__Problem requirements__.
All lines in the listing below from the one containing "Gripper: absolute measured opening" through the last should be written out exactly, and only those.
━━━━━━━━━━━━━━━━━━━━━━━━━━━━━━
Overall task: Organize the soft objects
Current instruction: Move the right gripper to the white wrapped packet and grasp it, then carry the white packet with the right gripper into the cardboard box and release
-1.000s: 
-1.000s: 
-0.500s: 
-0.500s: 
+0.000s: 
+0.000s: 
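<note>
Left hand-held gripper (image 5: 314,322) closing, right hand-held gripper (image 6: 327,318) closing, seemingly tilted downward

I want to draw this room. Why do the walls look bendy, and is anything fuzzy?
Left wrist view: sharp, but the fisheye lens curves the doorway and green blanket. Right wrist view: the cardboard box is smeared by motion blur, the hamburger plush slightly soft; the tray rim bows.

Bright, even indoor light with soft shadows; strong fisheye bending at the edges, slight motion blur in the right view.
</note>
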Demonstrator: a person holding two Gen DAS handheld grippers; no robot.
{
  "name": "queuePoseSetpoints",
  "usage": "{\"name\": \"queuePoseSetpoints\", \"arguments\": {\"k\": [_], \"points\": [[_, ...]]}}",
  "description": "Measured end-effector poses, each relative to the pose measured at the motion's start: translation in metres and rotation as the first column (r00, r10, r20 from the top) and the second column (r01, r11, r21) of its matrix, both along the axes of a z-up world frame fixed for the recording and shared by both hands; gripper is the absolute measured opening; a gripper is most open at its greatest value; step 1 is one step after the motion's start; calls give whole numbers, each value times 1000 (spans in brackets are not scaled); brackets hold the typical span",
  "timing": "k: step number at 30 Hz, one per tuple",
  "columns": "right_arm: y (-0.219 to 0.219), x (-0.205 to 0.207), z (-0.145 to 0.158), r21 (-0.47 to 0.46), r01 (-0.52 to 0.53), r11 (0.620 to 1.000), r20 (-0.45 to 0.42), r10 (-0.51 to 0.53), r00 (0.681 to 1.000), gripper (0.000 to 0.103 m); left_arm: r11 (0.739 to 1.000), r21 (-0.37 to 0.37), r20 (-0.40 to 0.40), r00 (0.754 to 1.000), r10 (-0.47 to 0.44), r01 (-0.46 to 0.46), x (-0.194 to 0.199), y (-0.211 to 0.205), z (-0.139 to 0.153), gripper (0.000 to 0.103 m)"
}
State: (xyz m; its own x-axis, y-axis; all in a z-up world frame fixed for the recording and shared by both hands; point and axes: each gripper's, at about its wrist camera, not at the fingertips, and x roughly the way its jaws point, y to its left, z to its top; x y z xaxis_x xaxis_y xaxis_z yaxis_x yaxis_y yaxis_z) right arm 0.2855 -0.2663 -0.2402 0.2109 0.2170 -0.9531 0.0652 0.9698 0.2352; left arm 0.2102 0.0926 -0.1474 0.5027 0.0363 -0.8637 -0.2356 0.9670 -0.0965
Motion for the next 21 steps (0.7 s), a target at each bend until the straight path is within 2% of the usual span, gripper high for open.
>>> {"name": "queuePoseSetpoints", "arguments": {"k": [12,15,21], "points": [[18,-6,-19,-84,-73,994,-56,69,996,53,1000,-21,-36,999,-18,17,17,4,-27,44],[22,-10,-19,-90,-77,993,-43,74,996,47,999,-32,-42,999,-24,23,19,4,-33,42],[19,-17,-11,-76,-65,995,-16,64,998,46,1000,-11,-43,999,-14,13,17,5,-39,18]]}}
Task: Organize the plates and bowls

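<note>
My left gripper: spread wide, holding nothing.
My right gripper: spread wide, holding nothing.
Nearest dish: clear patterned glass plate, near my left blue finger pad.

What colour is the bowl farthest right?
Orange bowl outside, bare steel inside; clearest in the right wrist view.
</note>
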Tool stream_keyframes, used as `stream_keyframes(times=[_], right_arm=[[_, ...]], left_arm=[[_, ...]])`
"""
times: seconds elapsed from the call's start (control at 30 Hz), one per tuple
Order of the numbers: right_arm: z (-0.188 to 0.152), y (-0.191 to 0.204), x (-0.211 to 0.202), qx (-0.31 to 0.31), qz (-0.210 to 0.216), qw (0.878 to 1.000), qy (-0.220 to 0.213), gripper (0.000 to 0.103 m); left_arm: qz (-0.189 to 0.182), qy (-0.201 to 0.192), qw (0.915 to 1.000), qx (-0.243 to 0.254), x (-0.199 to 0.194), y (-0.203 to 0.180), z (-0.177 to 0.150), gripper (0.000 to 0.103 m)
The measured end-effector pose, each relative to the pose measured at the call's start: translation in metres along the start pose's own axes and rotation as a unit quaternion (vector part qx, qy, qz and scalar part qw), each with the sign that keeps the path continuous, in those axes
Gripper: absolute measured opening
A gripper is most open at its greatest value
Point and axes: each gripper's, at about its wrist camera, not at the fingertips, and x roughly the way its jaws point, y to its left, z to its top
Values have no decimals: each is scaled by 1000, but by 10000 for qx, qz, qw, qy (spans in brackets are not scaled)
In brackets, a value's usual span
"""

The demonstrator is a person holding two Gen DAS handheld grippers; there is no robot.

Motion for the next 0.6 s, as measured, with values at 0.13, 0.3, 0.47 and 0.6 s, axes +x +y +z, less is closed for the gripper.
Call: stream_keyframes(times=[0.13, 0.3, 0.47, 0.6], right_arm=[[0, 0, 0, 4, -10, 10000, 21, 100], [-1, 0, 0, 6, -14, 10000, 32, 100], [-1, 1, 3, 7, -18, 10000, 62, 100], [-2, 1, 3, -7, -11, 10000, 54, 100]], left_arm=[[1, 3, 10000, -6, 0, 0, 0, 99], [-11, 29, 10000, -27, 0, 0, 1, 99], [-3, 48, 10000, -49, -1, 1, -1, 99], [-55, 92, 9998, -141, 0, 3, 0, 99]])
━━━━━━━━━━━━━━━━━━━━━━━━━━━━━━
__Exercise solution__.
Gripper: absolute measured opening
A gripper is most open at its greatest value
Point and axes: each gripper's, at about its wrist camera, not at the fingertips, and x roughly the way its jaws point, y to its left, z to its top
Values have no decimals: each is scaled by 1000, but by 10000 for qx, qz, qw, qy (spans in brackets are not scaled)
In brackets, a value's usual span
"""

The demonstrator is a person holding two Gen DAS handheld grippers; there is no robot.

Motion for the next 0.6 s, as measured, with values at 0.13, 0.3, 0.47 and 0.6 s, axes +x +y +z, less is closed for the gripper.
Call: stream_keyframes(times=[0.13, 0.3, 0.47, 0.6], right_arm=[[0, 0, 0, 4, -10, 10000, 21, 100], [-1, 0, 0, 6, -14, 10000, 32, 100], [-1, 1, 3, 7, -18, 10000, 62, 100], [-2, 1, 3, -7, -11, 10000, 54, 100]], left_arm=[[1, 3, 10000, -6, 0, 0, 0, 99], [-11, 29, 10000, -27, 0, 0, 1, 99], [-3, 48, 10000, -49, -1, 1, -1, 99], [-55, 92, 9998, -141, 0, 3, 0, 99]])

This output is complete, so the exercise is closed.